Mt. A has had CFC tournaments in previous years. However, the planning process for this CFC tournament did not begin until February.
“The amount of communication and bureaucracy required to hold an event like this was much greater than we had planned for. Thus, we often had to build on negotiations regarding things such as venue, regulation, times, [and] equipment by negotiating with other parties. Although this was not a streamlined process for us, it was invaluable for us in creating a robustly structured event,” said Lynch.
A few Mt. A Chess Club members participated in a Moncton CFC tournament recently, including Hugh McClelland, a second-year bio-psychology student who works as a general secretary for the club. Hugh has been playing chess since 2020 and describes himself as an intermediate level player.
Recollecting his experience at the tournament, Hugh said that it was nice to see how excited everyone was to help each other; “it’s a mentality I really enjoy. […] At the end of the day, we’re all there to improve ourselves or our personal ability.”
“I love chess because it creates a genuine connection with your opponent. When you play against someone who has a good grasp over the game it’s like you are communicating with them on a level that is often lost through verbal communication,” said Lynch.

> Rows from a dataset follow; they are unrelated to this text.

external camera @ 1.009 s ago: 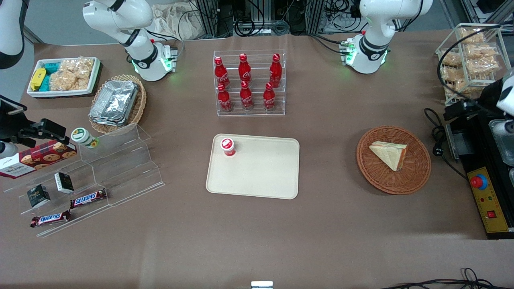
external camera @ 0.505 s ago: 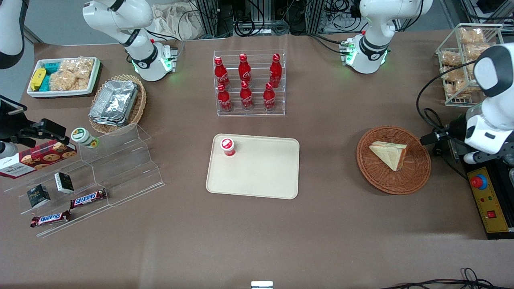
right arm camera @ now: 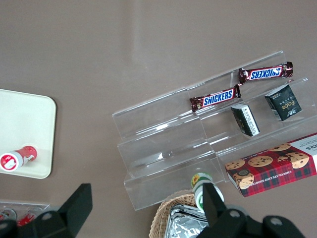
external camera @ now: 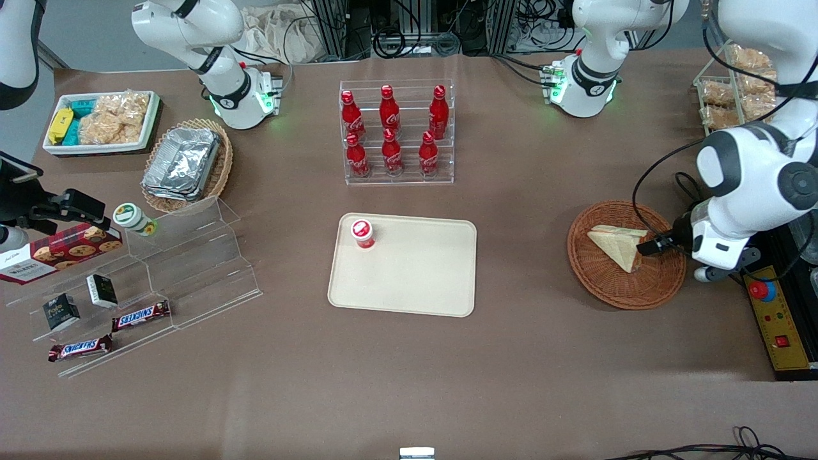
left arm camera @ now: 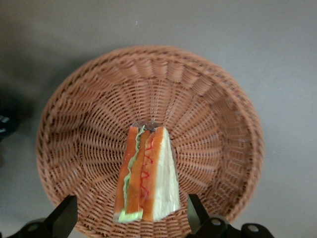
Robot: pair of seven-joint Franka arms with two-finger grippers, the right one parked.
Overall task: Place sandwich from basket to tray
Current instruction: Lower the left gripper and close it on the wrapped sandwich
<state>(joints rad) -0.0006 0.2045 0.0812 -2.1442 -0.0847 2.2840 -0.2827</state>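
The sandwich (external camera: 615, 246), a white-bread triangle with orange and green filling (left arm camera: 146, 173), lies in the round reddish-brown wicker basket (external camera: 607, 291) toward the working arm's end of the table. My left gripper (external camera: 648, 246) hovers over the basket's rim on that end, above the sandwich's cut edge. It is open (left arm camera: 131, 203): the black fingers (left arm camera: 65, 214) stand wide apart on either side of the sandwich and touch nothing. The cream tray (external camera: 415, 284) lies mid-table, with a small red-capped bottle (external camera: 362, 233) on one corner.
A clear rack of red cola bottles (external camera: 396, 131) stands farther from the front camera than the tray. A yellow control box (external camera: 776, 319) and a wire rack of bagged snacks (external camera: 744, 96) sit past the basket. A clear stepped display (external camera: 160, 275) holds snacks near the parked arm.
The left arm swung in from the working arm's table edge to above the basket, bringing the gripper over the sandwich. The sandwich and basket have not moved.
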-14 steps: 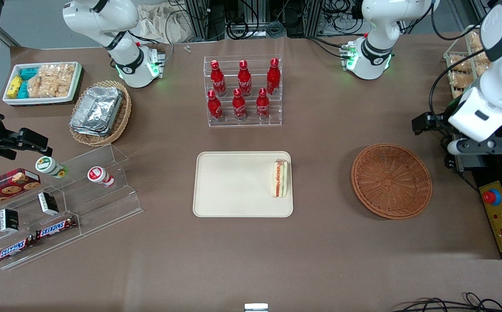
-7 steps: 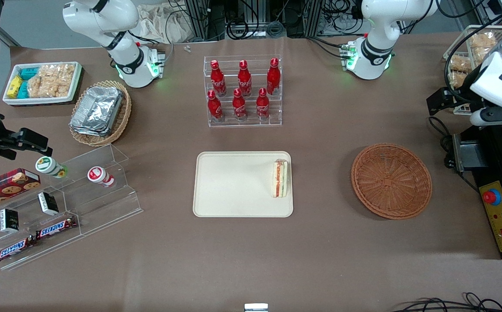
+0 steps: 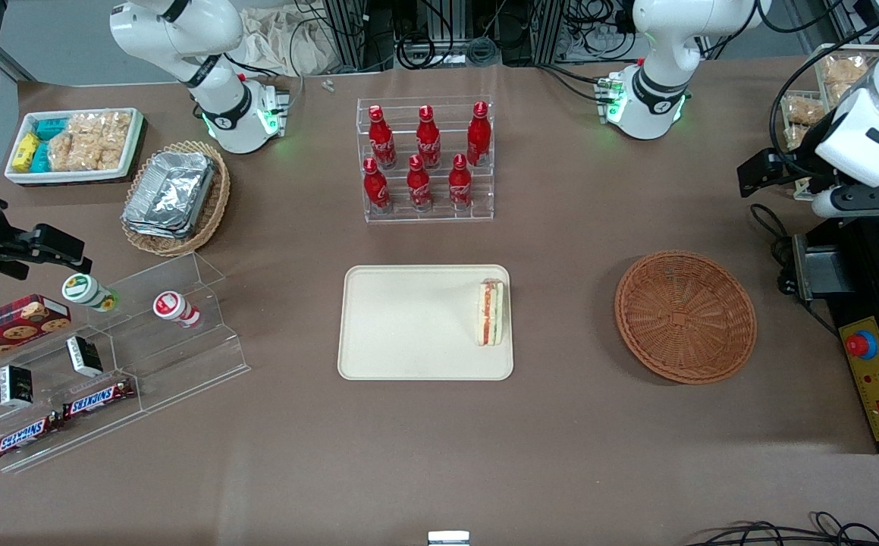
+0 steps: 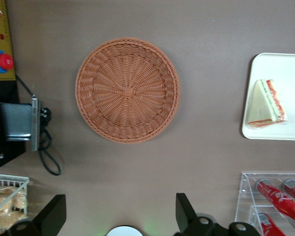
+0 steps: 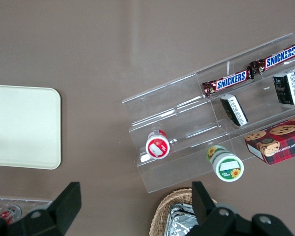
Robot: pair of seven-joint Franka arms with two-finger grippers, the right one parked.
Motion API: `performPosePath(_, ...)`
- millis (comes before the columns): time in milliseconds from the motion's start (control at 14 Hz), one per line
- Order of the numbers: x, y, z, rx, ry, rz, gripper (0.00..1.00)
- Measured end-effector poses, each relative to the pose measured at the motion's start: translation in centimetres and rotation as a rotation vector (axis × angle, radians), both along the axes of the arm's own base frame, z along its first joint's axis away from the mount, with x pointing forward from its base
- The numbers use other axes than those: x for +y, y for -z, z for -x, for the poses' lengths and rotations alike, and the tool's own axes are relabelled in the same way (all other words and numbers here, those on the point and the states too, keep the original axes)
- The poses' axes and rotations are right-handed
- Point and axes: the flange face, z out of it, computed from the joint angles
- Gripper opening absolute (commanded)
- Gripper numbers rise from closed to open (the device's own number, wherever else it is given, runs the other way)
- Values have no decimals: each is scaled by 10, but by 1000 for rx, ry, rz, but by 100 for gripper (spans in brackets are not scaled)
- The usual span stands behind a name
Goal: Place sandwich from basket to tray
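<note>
The sandwich (image 3: 491, 312) lies on the cream tray (image 3: 409, 326), by the tray's edge nearest the basket. The reddish-brown wicker basket (image 3: 685, 317) is empty. My left gripper (image 3: 864, 203) hangs high over the table's edge at the working arm's end, farther from the front camera than the basket. In the left wrist view the gripper (image 4: 119, 216) is open wide with nothing between its black fingers (image 4: 186, 212). That view also shows the basket (image 4: 127, 90), the sandwich (image 4: 267, 104) and a tray corner (image 4: 290, 69).
A clear rack of red bottles (image 3: 428, 159) stands farther back than the tray. A black control box with a red button (image 3: 875, 379) and a wire basket of snacks (image 3: 826, 98) sit at the working arm's end. An acrylic snack shelf (image 3: 105, 356) is at the parked arm's end.
My left arm has drawn back from beside the basket, away from the front camera, then shifted slightly. The sandwich, tray and basket have not moved.
</note>
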Motion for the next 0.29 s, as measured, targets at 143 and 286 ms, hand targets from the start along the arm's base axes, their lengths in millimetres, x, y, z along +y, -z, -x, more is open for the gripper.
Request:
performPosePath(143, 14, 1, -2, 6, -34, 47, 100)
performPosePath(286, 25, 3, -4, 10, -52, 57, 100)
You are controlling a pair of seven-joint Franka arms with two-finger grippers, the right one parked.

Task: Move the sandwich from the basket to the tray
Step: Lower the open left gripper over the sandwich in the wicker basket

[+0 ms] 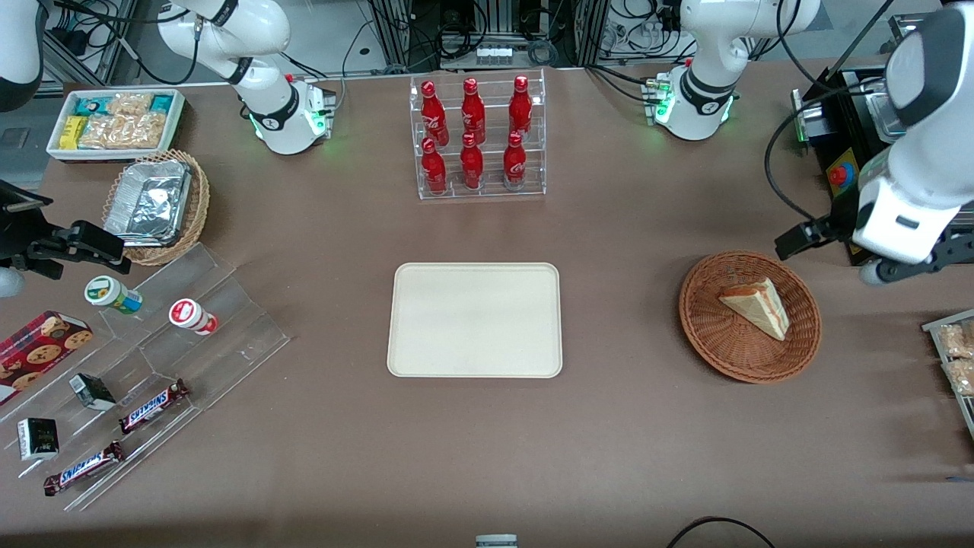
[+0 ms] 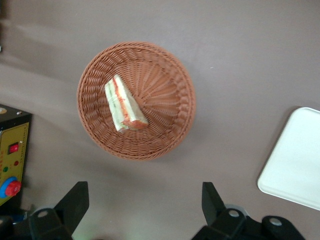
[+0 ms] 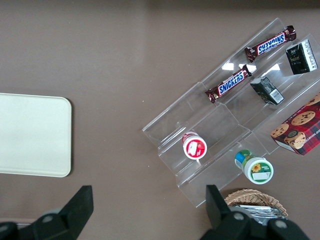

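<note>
The sandwich (image 1: 755,306) is located in the basket (image 1: 749,358), lying on its side on the woven floor, slightly off centre toward the rim nearest the working arm's end of the surface (image 1: 472,449). In the left wrist view, the sandwich (image 2: 124,105) is shown with its red and green filling layers exposed along the cut edge, and the basket (image 2: 165,100) is seen whole, with no part of it covered.

The tray (image 1: 475,320) is positioned at the middle of the surface, well apart from the basket and toward the parked arm's end relative to it. Nothing is carried on the tray. One rounded corner of the tray (image 2: 295,160) is visible in the left wrist view.

The gripper (image 2: 145,202) is held above the surface, near the basket but not over it and clear of its rim. The fingers (image 2: 75,200) are spread wide apart, and nothing is held between them. No contact with the sandwich or the basket is made.

A clear rack of red bottles (image 1: 475,137) is placed farther from the front camera than the tray. A black control box (image 2: 12,155) with a red button is set just beside the basket.
</note>
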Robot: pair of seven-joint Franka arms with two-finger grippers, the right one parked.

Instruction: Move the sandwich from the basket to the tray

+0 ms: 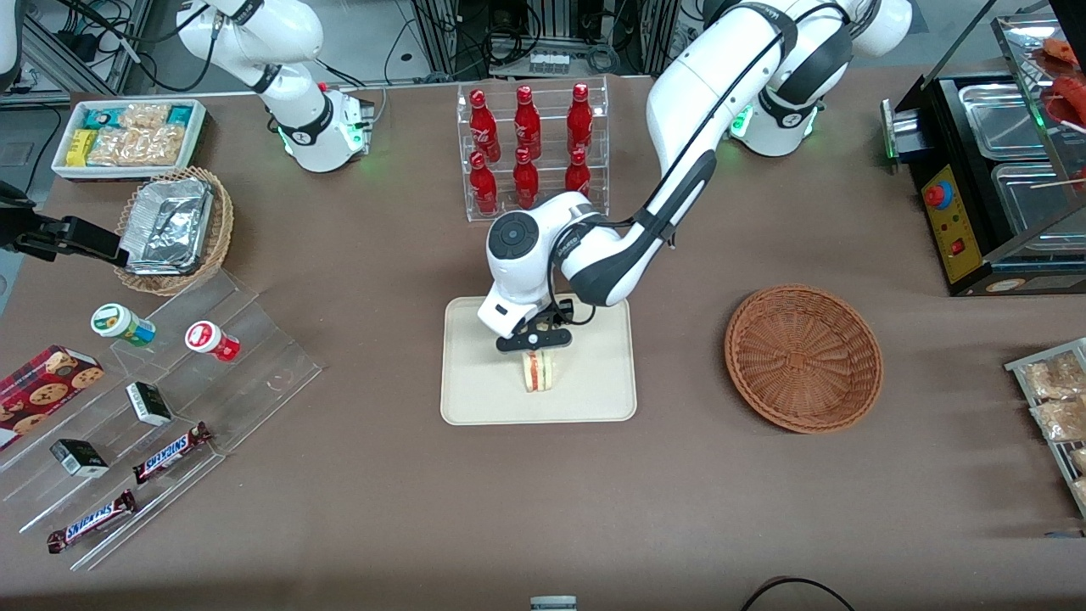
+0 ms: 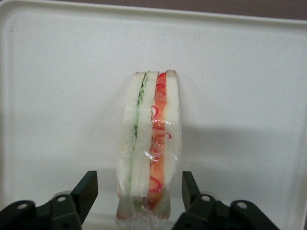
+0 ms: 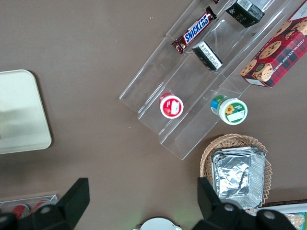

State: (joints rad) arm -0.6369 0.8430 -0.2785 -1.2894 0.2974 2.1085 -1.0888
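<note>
sandwich (image 1: 537, 371) standing on its edge on the tray (image 1: 475, 399), near the tray's middle, cut face with red and green filling turned toward the front camera. wrapped in thin clear film, creased and shiny in the left wrist view (image 2: 149, 143). tray lying flat at the centre of the table (image 1: 382, 509), cream, with a low rim (image 2: 48, 19). basket (image 1: 803, 356) bare of food, resting well apart from the tray, toward the working arm's end of the table.

end effector (image 1: 534, 339) poised directly above the sandwich, on the side of it farther from the front camera. fingers (image 2: 86, 191) spread apart, one on each flat bread face, a clear gap showing on both sides, gripping nothing.

handling, as a judgement: light, soft and easily crushed; bread likely to dent under a firm squeeze. film likely slippery, so prone to sliding between smooth pads. narrow standing edge, so likely to topple if nudged sideways. best hold, if needed again: across the two broad bread faces, low and near the thick end, with gentle pressure only. task appears nearly done, with only a straight lift away left, taking care not to brush the wedge.
</note>
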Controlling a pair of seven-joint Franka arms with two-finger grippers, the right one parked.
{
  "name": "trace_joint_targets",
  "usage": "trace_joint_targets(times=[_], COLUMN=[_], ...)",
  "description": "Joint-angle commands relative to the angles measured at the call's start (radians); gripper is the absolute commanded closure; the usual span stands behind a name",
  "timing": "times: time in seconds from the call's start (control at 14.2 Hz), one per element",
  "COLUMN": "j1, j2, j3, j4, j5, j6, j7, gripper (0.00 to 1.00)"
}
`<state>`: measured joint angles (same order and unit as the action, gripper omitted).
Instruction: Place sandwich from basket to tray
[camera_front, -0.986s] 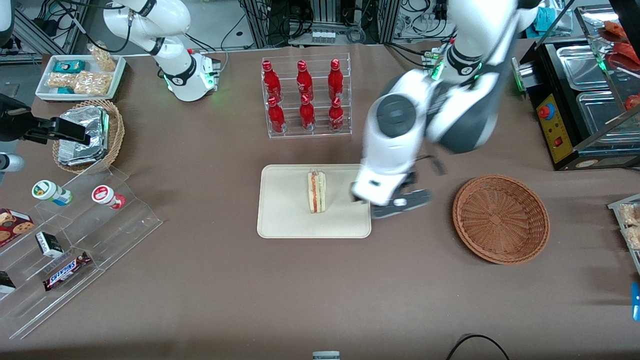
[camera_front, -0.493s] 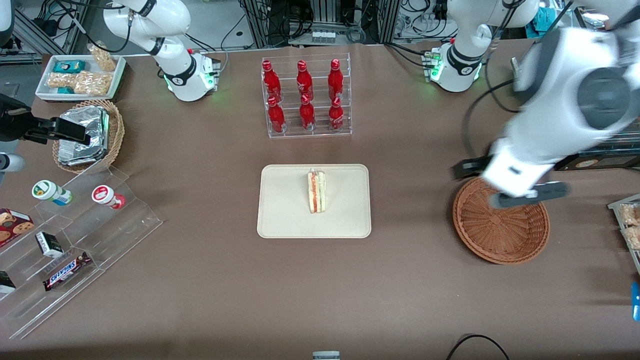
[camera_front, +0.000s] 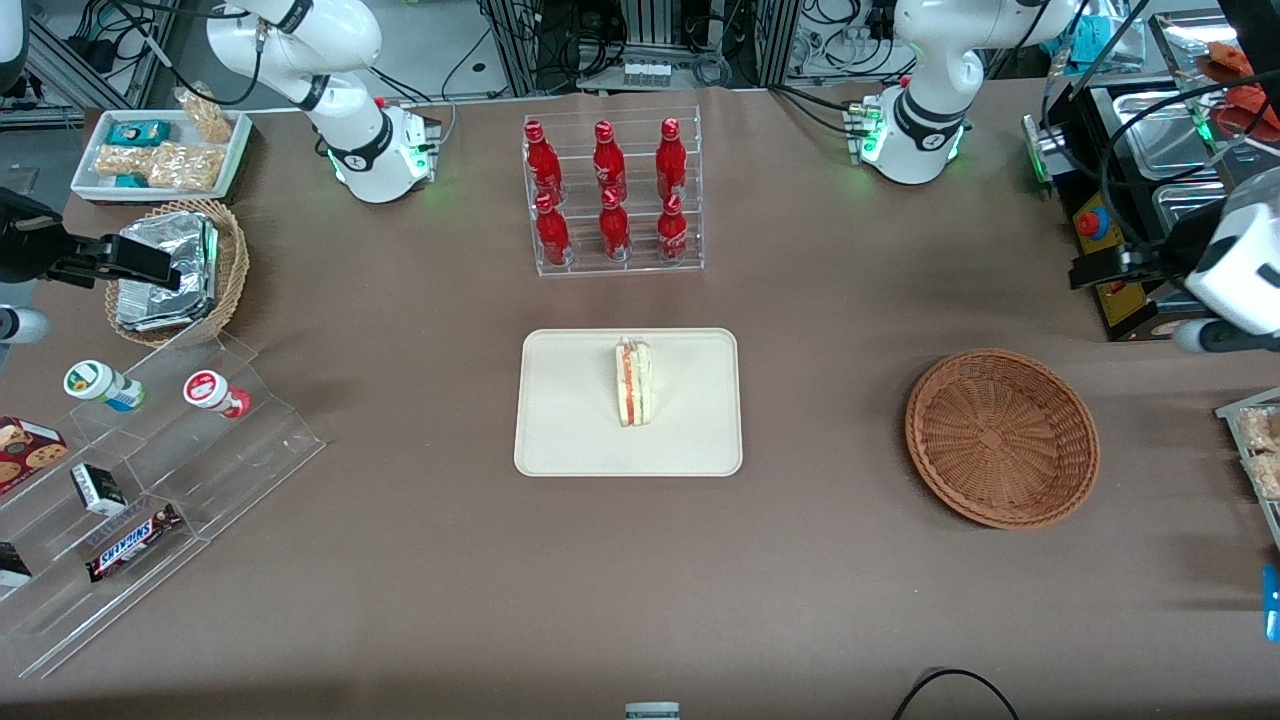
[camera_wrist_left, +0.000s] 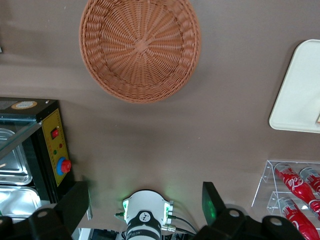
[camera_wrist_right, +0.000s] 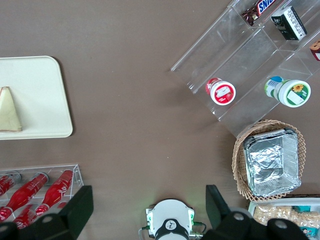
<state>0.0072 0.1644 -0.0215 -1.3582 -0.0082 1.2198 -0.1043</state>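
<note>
Woven basket: round, reddish-brown, shallow, on the brown table toward the working arm's end; nothing lies in it, as the left wrist view confirms.

Tray: cream-beige, rectangular with rounded corners, flat on the table at mid-table, well apart from the basket. One corner shows in the left wrist view.

Sandwich: triangular wedge, standing on the tray near its middle, red-orange and cream filling edge facing up. It touches only the tray.

Gripper: raised above the table at the working arm's end, farther from the front camera than the basket, in front of the black appliance with a red button. Jaws spread wide, holding nothing; both dark fingers show in the wrist view with bare table between them.

Bottle rack: clear acrylic, six red bottles, farther from the front camera than the tray.
</note>
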Motion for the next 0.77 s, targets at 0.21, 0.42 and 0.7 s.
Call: trace_joint_targets(times=[0.21, 0.42, 0.7], j1=[0.002, -0.004, -0.015], j2=[0.023, 0.062, 0.047], j3=[-0.015, -0.017, -0.023], j4=[-0.009, 0.053, 0.057], j5=[-0.009, -0.012, -0.018], j6=[0.018, 0.020, 0.003], j7=[-0.141, -0.153, -0.156], gripper=[0.00, 0.00, 0.00])
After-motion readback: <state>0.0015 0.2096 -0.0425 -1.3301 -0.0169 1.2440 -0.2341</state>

In recent years, chess has become an increasingly popular hobby. According to Chess.com, one of the main sites for online chess play, traffic on the site has nearly doubled since December.
“Since The Queen’s Gambit’s release, chess has been experiencing exponential growth in players that is unprecedented. The amount of people from all age groups and creeds as well as sheer number of players is something I was pleasantly surprised by,” said Lynch.
To register for a CFC tournament, players need to have a CFC membership which can be obtained through the JustGo website. The Mt. A Chess Club also invites fans of the game to spectate if they wish. The tournament will be held in the Manning Room in the University Chapel on March 25 and 26.